10 thoughts on “Missing Mount Kenya

  1. Anonymous

    Banks, next time you go to Nanyuki way, try the Bantu Lodge (I think its called Mountain Rock now). The ka-place has real nice vibe. Plus, they offer horse riding to some of the Mt Kenya bases. And all at a budget price. The recent time when i went to Meru, we went to some small township on top from Meru town and that had the most stunning views of Mt Kenya-the peaks actually looked like they were 30 minutes away by foot.

    The Nariobi-Thika road-we need a dual carriage all the way to Pangani.

  2. Ssembonge

    Banks, I didn’t realise Nerkwo is that popular. Is it still there?

    What about Sanasana? Last time I was in plainsview I saw a massive wooden structure and the whole place had changed. I can’t remember the exact details cause I was only passing by.

    BTW, it costs $10 (waived for members and their guests) just to get into MKSC, that is just for entry. They have lovely cottages with a fireplace. I can’t remember how much it cost, cause I didn’t pick the tab.

  3. acolyte

    Next time in Nanyuki try a nyam chom joint called Kungu Maitu. One of the best nyam chom joints in the town if you ask me.

  4. Kudrinketh

    Good stuff banks, maybe next time you could make the climb and give us a review.As a scout I remember scaling N’gong Hills and feeling like being on top of the world.But Mt. Kenya makes N’gong hills look like an ant-hill.

    Anyone has an idea of what town(with electricity and running water) around Mt Kenya offers the perfect mountain backdrop,and what the real estate market is?

  5. Holy Cow

    Your post has brought back sweet memories.
    Visited Mt. Kenya between 20th to 23rd October 2005. Spent a night at Mt.
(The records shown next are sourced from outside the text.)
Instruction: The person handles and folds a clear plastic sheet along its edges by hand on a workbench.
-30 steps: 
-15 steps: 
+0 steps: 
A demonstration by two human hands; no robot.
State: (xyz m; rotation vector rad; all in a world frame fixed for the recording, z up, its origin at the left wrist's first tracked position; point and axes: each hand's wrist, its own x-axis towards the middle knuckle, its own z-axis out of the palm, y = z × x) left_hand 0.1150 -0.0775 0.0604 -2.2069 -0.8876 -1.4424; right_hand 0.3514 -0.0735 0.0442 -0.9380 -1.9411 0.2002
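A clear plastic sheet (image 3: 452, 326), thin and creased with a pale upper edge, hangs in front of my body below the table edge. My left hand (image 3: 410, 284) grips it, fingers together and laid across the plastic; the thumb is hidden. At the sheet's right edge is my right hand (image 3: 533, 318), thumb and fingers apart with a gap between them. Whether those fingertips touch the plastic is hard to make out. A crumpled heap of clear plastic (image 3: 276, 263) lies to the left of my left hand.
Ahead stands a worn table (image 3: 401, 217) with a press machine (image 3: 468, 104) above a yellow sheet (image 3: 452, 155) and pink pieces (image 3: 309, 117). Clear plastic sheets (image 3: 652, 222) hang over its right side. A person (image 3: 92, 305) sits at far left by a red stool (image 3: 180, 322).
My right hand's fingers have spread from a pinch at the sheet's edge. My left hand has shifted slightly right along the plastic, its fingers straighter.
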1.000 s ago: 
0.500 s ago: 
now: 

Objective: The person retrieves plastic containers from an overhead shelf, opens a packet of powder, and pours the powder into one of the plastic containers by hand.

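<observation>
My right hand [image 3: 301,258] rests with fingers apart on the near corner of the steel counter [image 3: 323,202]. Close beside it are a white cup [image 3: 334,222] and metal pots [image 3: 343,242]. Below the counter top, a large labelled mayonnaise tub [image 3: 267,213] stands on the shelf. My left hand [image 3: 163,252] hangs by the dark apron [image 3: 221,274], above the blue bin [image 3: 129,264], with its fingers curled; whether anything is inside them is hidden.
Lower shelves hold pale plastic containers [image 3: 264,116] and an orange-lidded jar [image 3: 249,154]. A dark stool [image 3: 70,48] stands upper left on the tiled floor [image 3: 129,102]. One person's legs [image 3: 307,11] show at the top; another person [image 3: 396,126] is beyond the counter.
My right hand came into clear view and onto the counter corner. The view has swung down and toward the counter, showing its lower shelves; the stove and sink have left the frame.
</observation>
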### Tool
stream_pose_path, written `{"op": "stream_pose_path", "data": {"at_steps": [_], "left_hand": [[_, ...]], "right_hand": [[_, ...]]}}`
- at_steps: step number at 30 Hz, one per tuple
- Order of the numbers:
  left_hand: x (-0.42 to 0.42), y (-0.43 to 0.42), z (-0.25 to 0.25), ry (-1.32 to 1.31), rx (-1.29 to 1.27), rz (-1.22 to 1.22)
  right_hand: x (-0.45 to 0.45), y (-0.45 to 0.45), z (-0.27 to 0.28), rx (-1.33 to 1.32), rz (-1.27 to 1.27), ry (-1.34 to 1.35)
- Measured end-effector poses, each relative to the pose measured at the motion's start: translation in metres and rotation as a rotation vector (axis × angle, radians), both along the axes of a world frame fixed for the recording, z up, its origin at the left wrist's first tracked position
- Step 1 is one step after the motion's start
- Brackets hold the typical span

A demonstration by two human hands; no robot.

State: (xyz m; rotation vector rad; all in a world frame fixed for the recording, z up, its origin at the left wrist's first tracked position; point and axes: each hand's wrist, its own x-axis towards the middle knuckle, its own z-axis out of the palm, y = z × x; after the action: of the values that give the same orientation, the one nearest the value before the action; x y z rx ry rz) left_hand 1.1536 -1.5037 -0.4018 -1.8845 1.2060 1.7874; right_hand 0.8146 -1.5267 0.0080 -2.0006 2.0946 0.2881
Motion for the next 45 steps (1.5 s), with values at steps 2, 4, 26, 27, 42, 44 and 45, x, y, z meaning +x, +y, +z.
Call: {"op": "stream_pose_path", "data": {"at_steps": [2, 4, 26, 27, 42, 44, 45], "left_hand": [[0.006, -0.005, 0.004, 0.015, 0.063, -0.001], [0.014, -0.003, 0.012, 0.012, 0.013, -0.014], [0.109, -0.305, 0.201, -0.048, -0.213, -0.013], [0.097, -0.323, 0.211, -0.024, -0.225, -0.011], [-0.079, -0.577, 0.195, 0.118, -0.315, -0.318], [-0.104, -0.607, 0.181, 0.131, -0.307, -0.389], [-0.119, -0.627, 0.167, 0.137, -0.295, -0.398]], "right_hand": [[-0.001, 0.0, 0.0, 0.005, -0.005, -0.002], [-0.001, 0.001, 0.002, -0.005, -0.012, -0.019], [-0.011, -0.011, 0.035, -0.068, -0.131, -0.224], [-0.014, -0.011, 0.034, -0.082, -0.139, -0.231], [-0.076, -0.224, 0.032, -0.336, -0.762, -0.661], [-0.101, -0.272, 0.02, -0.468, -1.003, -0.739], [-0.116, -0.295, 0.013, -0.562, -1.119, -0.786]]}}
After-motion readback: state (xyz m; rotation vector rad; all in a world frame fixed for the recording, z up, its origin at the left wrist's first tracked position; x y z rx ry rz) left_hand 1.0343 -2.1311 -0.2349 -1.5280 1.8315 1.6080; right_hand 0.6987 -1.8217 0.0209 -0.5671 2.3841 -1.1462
Kenya Safari lodge in Nanyuki, then used the Sirmon gate to the park. spent the 1st night at old Moses campsite, spent the 2nd day trudging up the Mountain, was rained/snowed on but got to Shipton, the last camp before you reach Lenana.Managed to reach Point Lenana on the 3rd day very early in the morning.
    Its worth the visit.
    I’ve also been to Mt. Elgon but didnt climb to the peak, managed to get to endebess bluff.
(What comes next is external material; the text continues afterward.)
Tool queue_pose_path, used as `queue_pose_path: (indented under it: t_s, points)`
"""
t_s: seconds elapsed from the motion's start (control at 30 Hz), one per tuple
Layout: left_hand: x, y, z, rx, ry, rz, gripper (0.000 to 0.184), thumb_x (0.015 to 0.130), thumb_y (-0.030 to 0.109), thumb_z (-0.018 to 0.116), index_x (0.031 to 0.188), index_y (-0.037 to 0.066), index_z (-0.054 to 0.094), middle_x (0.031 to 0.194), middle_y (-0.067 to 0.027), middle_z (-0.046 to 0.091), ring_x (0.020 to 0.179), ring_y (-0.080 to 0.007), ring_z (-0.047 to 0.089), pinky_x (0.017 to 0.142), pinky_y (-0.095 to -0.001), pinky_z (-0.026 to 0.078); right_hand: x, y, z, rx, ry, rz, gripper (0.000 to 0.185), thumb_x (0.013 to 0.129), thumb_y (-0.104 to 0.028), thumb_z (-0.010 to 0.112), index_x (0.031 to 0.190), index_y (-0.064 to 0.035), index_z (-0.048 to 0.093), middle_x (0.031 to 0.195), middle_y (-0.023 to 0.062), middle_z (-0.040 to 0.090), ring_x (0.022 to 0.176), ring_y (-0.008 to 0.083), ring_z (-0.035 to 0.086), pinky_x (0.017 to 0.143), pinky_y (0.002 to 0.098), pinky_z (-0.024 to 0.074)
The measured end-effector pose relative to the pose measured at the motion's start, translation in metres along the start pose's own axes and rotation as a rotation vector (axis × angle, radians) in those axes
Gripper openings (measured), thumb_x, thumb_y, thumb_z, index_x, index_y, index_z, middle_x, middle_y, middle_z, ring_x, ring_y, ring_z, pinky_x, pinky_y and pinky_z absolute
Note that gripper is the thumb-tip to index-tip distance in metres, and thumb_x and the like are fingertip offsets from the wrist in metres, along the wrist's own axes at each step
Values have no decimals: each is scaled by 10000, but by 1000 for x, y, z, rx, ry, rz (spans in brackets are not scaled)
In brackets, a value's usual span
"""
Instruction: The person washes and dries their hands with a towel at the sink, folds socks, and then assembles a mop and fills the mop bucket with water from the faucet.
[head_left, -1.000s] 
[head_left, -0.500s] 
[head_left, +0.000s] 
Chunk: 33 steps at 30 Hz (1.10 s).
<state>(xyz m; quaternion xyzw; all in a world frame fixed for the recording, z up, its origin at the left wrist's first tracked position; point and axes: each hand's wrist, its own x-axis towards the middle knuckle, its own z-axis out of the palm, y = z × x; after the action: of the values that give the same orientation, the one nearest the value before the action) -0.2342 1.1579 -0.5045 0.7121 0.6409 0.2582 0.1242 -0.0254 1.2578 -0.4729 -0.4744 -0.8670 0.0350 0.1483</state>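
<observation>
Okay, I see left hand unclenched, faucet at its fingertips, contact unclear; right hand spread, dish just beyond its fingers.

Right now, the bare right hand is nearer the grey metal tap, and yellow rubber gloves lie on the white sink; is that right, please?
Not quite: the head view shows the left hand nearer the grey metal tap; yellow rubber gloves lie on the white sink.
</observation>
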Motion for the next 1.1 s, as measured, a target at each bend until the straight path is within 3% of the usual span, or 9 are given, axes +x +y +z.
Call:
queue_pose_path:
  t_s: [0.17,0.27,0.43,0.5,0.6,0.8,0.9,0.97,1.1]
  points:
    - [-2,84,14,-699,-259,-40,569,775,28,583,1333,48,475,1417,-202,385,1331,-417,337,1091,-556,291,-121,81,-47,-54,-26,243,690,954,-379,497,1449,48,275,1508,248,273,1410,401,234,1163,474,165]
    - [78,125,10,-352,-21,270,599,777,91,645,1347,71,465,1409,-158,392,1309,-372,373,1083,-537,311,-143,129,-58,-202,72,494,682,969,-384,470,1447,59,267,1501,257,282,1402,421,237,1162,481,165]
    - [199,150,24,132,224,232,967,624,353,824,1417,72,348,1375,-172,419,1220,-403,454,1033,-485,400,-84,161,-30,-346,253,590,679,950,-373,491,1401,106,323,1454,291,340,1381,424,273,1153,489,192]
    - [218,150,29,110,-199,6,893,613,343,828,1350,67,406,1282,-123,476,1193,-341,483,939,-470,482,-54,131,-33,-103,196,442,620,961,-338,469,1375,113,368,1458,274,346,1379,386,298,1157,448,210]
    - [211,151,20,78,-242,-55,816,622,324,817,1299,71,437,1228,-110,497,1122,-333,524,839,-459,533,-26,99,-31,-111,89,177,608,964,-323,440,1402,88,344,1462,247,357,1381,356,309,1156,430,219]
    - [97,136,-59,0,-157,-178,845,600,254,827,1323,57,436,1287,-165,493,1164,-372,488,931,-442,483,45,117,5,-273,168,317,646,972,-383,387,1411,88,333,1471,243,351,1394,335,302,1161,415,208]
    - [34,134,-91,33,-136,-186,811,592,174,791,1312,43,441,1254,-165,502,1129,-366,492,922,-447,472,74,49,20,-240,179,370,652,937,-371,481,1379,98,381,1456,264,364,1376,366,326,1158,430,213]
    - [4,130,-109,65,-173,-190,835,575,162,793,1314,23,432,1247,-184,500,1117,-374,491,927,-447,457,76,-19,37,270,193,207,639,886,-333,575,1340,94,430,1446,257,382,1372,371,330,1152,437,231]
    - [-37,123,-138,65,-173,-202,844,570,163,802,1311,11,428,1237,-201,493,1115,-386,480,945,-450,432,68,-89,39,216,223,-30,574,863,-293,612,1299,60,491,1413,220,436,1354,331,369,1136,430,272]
    Early this year, was in Meru, spent the night at the Pig & Whistle. I admire the roads in the region, they are better off than the ones in Western kenya.

  6. bankelele

    Coldtusker: mucho

    Unyc: great trip. I stayed in Nyeri in ’02 but didn’t venture to the town this time. It would have been nice to see the difference

    MainaT: Will try the bantu lodge next time. I also need to check out Naro Moru & sample some of the local fish there.

    Ssembonge: Nerkwo still there, though there are 1,000 variations of it around now in every corner of the city. Sijui Sanasana?
    – MKSC is for when I beome an MP

    acolyte: I’ll put up Camp George against any other joint in the town for Nyam chom!

    Kudrinketh: Longonot the only mountain I have climbed so far. Mt. Kenya not my league though theer are some intersting hiking/running groups in the Mt. Kenya forest area

    joe: You got that right! one of my goals for ’07

    Holy Cow: Unfotuntaly didn’t have a chnace to enter the park this time. I want to visit Meru NP again on my next trip and see the Abredares elec fence impact.